In a conversation recently with a friend, we agreed that “something the instructions tell you to do ‘sudo pip install’…which is good, because then you know to ignore them”.
There is never a need for “sudo pip install”, and doing it is an anti-pattern. Instead, all installation of packages should go into a virtualenv. The only exception is, of course, virtualenv (and arguably, pip and wheel). I got enough questions about this that I wanted to write up an explanation about the how, why and why the counter-arguments are wrong.
What is virtualenv?
The documentation says:
virtualenvis a tool to create isolated Python environments.
The basic problem being addressed is one of dependencies and versions, and indirectly permissions. Imagine you have an application that needs version 1 of LibFoo, but another application requires version 2. How can you use both these applications? If you install everything into
/usr/lib/python2.7/site-packages(or whatever your platform’s standard location is), it’s easy to end up in a situation where you unintentionally upgrade an application that shouldn’t be upgraded.
Or more generally, what if you want to install an application and leave it be? If an application works, any change in its libraries or the versions of those libraries can break the application.
The tl:dr; is:
- virtualenv allows not needing administrator privileges
- virtualenv allows installing different versions of the same library
- virtualenv allows installing an application and never accidentally updating a dependency
The first problem is the one the “sudo” comment addresses — but the real issues stem from the second and third: not using a virtual environment leads to the potential of conflicts and dependency hell.
How to use virtualenv?
Creating a virtual environment is easy:
$ virtualenv dirname
will create the directory, if it does not exist, and then create a virtual environment in it. It is possible to use it either activated or unactivated. Activating a virtual environment is done by
$ . dirname/bin/activate (dirname)$
this will make
python, as well as any script installed using setuptools’ “console_scripts” option in the virtual environment, on the command-execution path. The most important of those is pip, and so using pip will install into the virtual environment.

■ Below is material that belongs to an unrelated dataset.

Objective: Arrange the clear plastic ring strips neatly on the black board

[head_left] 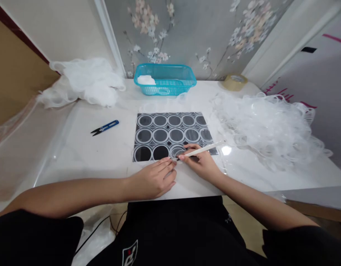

It is also possible to use a virtual environment without activating it, by directly calling
dirname/bin/python or any other console script. Again, pip is an example of those, and used for installing into the virtual environment.
Installing tools for “general use”
I have seen a couple of times the argument that when installing tools for general use it makes sense to install them into the system install. I do not think that this is a reasonable exception for two reasons:
- It still forces to use root to install/upgrade those tools
- It still runs into the dependency/conflict hell problems
There are a few good alternatives for this:
- Create a (handful of) virtual environments, and add them to users’ path.
- Use “pex” to install Python tools in a way that isolates them even further from system dependencies.
People often use Python for exploratory programming. That’s great! Note that since pip 7, pip is building and caching wheels by default. This means that creating virtual environments is even cheaper: tearing down an environment and building a new one will not require recompilation. Because of that, it is easy to treat virtual environments as disposable except for configuration: activate a virtual environment, explore — and whenever needing to move things into production, ‘pip freeze’ will allow easy recreation of the environment.